_Exercise requirements_: Return all lines of the listing below that carry the word "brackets".

_Available data_:
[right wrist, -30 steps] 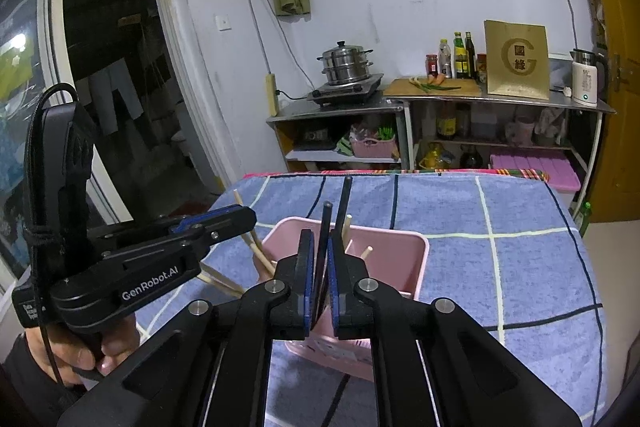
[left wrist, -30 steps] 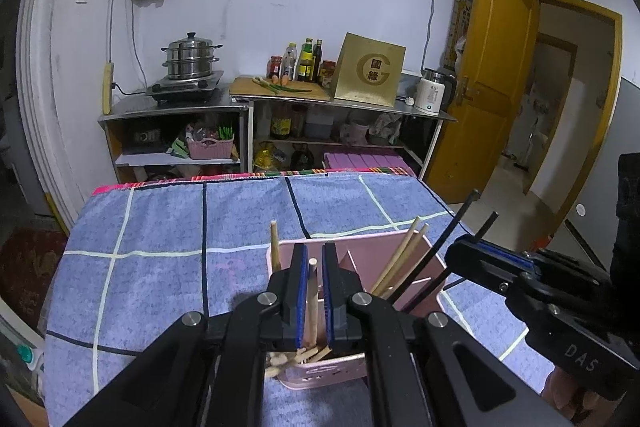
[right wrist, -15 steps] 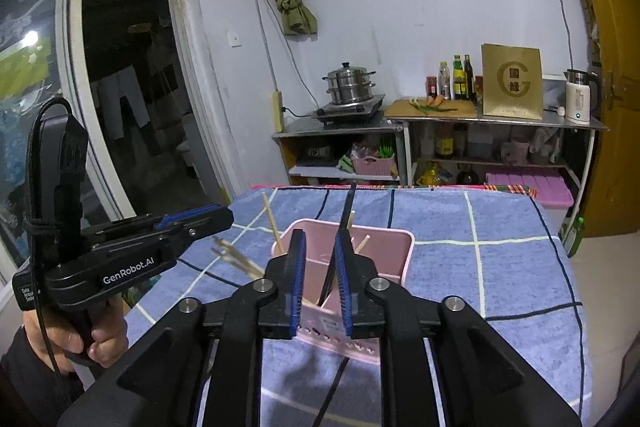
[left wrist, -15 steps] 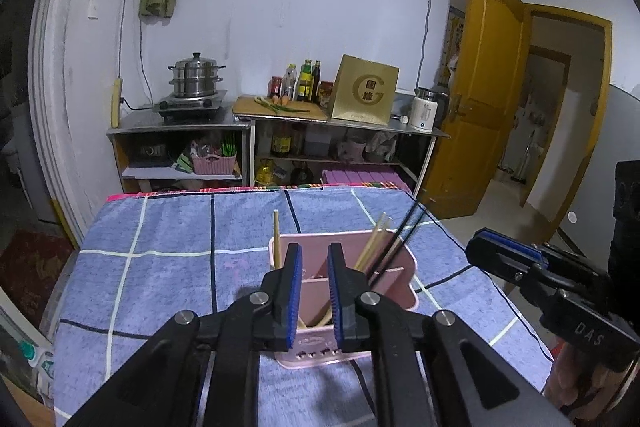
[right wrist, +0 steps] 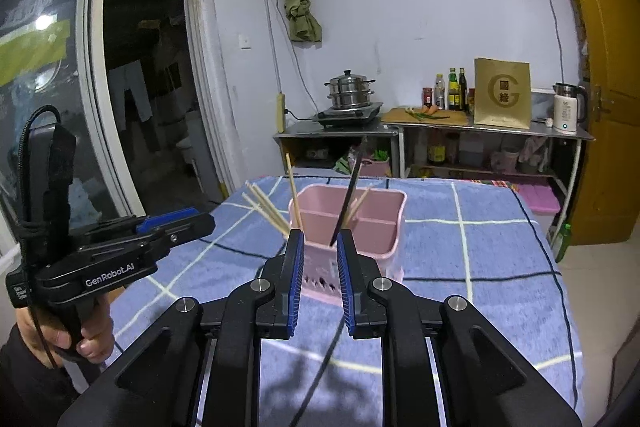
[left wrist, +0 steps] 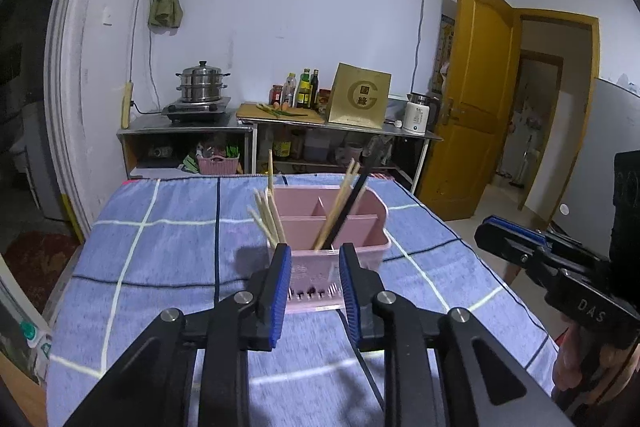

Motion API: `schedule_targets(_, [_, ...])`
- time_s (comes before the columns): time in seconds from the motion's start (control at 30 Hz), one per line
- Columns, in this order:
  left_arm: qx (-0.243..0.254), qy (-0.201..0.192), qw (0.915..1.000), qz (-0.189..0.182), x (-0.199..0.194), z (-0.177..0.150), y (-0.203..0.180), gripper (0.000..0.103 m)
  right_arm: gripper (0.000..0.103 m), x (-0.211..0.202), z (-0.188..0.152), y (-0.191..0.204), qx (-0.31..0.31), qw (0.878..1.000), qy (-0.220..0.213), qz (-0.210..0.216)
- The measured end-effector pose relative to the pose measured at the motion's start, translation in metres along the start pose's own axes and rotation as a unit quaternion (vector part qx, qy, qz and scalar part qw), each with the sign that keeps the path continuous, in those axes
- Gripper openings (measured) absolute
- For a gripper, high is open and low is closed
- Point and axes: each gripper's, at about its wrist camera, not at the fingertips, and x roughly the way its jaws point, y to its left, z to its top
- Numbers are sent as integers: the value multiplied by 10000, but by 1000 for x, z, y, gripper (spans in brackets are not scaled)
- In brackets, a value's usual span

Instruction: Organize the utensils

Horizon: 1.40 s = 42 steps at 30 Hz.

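1. While both hand-held grippers point at the pink utensil caddy point(left wrist: 332, 223) on the blue checked tablecloth point(left wrist: 168, 227), neither touches it. The left gripper point(left wrist: 314, 267) sits on the near side of the caddy, jaws apart and holding nothing; they have just been opening, and only the caddy's front wall shows through the gap.
2. The right gripper point(right wrist: 318, 259) is likewise on the near side of the caddy, jaws parted and empty, having just opened.
3. Wooden chopsticks point(left wrist: 266, 217) lean out of the caddy's left compartment; a black chopstick point(left wrist: 352, 203) and more wooden ones stand in a compartment to the right of it.
4. Writing: "GenRobot.AI" on the left gripper body in the right wrist view point(right wrist: 108, 277); "DAS" on the right gripper body in the left wrist view point(left wrist: 592, 311). A gold box point(left wrist: 358, 101) behind the caddy bears a large "G".
5. Only the right wrist view shows the dark glass doorway point(right wrist: 132, 75) left of the caddy; only the left wrist view shows the open yellow door's passage point(left wrist: 532, 123) right of it.
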Motion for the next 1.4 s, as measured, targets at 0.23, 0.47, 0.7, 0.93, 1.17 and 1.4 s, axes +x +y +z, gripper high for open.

_Task answer_:
- Numbers are sent as integers: the value multiplied by 10000, but by 1000 for x, z, y, gripper (spans in brackets are not scaled)
- In brackets, a value's usual span

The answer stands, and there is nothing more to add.